Update September 1, 2012: St. Jude Medical, Inc. (Minneapolis, MN) has announced layoffs of 300 workers. Here are the first three paragraphs of the article:
“St. Jude Medical Inc. said Thursday that it has laid off 300 employees, including 80 of its workers in Minnesota, as part of a broader companywide reorganization expected to slash $50 million to $60 million in costs in 2013.
The layoffs are ‘effective immediately,’ said company spokeswoman Amy Jo Meyer. Meyer said the jobs being cut come from ‘a broad range of geographies and types of position.’ She declined to offer further details.

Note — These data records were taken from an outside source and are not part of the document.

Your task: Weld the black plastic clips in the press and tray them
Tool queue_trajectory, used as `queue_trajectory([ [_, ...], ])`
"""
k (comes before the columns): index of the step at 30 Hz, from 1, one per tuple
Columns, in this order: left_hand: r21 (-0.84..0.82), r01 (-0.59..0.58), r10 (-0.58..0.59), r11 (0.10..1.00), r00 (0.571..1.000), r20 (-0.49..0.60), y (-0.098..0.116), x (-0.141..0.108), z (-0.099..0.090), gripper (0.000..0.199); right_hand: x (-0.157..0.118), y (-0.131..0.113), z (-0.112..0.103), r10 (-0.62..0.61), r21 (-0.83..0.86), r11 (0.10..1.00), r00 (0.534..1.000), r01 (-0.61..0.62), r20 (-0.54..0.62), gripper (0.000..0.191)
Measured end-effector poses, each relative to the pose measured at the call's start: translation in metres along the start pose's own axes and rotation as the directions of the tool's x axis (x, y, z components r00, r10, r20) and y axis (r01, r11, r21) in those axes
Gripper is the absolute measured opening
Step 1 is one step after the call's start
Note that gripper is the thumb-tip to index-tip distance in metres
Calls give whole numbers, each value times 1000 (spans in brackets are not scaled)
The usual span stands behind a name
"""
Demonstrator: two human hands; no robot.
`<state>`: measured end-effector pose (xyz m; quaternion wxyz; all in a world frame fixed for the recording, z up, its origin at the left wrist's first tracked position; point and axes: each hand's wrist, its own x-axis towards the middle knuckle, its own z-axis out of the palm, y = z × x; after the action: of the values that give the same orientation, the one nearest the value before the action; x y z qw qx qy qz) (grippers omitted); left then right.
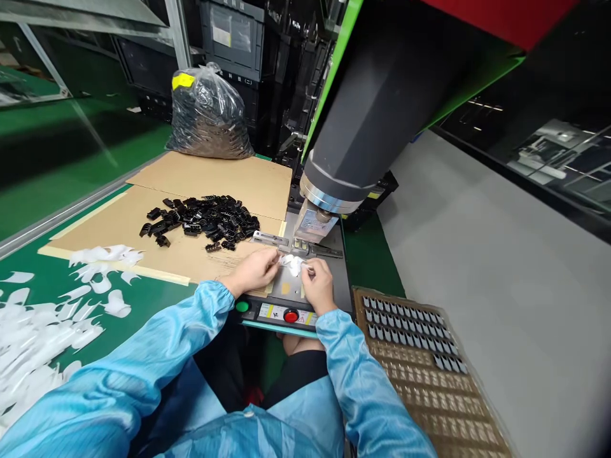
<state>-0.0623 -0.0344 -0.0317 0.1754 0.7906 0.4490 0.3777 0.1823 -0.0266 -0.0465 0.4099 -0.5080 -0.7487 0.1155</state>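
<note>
My left hand (pixel 255 270) and my right hand (pixel 319 285) are in front of a press head (pixel 315 219), just above the grey metal machine plate (pixel 334 277). Between them is a thin white curved piece (pixel 293 263). The fingers of each hand are pinched at one end of it. Just behind the white piece sits a metal fixture (pixel 300 243), below the press head. To the left, a pile of small black plastic parts (pixel 214 219) lies on cardboard (pixel 167 254). Many similar white curved pieces (pixel 48 331) are heaped at the far left.
A green button (pixel 242 306) and a red button (pixel 291 315) are on the machine's front edge. On the right lies a tray (pixel 429 381) holding rows of grey parts. A tied plastic bag (pixel 207 114) stands at the back, near dark crates (pixel 233 38).
</note>
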Motion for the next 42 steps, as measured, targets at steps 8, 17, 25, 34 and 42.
queue_trajectory([
  [8, 67, 10, -5, 998, 997, -80, -7, 32, 6, 22, 14, 20, 0, 181, 76, 981, 982, -176, -57, 8],
  [17, 124, 18, -5, 992, 994, -106, -8, 64, 51, 24, 29, 23, 0, 11, -64, 998, 990, -20, -138, 32],
  [25, 412, 64, -66, 909, 998, -9, 18, 57, 55, 38, 38, 33, 11, 46, -149, 986, 982, -73, -183, 21],
  [34, 538, 160, -242, 828, 967, 85, 40, 58, 51, 59, 43, 23, 16, -28, -337, 941, 993, -12, -112, 29],
  [42, 495, 161, -242, 854, 965, 103, 39, 56, 47, 58, 35, 5, 15, -73, -580, 809, 995, 98, 65, 35],
])
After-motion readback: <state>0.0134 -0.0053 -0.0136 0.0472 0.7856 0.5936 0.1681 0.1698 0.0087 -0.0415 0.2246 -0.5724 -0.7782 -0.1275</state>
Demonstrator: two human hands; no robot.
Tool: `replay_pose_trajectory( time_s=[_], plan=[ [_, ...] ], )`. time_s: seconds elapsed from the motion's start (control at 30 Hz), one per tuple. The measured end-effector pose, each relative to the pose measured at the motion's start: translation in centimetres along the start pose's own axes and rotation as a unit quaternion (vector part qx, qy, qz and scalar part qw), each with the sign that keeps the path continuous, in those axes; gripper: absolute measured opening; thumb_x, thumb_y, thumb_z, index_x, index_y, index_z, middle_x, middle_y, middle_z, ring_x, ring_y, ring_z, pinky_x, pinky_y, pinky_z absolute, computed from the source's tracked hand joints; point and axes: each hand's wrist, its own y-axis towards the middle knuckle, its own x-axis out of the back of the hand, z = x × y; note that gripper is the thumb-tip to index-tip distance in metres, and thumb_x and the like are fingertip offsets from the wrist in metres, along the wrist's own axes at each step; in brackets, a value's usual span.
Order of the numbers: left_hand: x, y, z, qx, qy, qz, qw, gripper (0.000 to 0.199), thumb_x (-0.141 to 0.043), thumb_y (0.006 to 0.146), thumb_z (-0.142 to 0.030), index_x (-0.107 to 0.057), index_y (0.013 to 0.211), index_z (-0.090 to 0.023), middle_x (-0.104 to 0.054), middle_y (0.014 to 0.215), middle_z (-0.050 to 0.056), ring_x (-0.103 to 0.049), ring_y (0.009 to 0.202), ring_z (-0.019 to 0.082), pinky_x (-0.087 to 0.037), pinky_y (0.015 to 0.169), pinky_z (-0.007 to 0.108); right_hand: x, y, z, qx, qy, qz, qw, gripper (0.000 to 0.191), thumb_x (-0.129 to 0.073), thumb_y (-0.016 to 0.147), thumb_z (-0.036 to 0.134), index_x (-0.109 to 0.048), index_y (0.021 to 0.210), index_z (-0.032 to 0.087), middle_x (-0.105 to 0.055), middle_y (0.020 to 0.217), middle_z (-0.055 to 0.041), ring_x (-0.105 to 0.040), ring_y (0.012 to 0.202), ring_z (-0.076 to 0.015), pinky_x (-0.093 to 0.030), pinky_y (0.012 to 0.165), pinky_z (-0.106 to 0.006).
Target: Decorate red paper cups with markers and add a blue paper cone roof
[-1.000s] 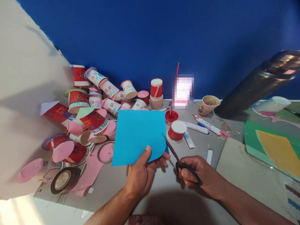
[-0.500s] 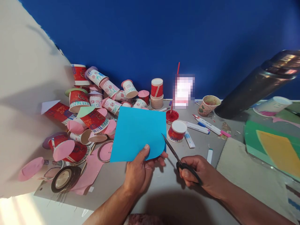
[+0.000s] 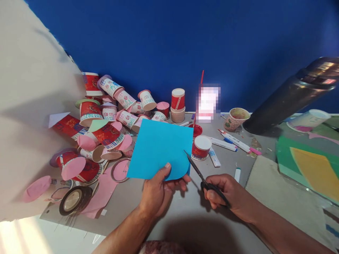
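Left grip [image 3: 158,188] pinches a squarish blue paper sheet [image 3: 161,150] above the bench [image 3: 120,208], short of its back edge; right grip [image 3: 222,192] clasps black-handled metal scissors [image 3: 202,180]; one corner looks rounded, three uncut

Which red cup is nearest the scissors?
The squat red cup beside the markers, just past the scissors; the others sit farther off, in the stack or left pile.

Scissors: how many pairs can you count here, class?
1: the scissors are in the right hand, blades at the blue paper, whose lower edge the left hand grips. More could hide under the piled cups.
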Motion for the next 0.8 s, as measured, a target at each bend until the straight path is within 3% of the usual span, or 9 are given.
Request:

The amount of anticipated savings is close to what company executives expect St. Jude will have to pay in 2013 as part of a new federal medical device tax, but Meyer said, ‘The medical device tax was one of many factors that contributed to the rationale for the realignment of our business, which resulted in the reduction of operating expenses.’ ”
<end of update>
A few days ago I wrote about the burden of the ACA medical device tax. This post is the medical device tax redux revisiting the previous article in light of a post by the Center on Budget and Policy Priorities that was brought to my attention in the last few days: “Excise Tax on Medical Devices Should Not Be Repealed” by … wait for it … Paul N. Van de Water. You may recall Dr. Van de Water from my earlier entry. If not, allow me to excerpt it:
“Dr. Van de Walter got his Ph.D. in economics from MIT in 1975. Speaking as an MIT alumnus, this embarrasses me.”
The latest post is more of the same. None of the sources cited are reputable economic studies in any way. The article is made up of nothing but assertions with no empirical and minimal theoretical basis. But the real clincher is this:
“The effect of the excise tax on consumers’ costs for health care and health insurance will be minimal and will be swamped by other factors. Spending on taxable medical devices represents less than 1 percent of total personal health expenditures, so a small increase in their price would have an almost imperceptible effect on health insurance premiums.”
Except for one small detail. Consumers do not purchase many CT scanners, MRI machines, or PET scanners. That’s where the real tax revenue comes from. “Dr.” Van de Walter is apparently denying the second law of supply: cost increases lead to inward shifts of the supply curve which, in turn, lead to price increases for consumers. While the tax will not increase short-run marginal costs (since, presumably, these large machines last more than one year), the long-run marginal cost curve will inevitably shift up.
I have previously called on Paul Krugman to return his Nobel prize. I now call on Dr. Van de Walter to give up his Ph.D.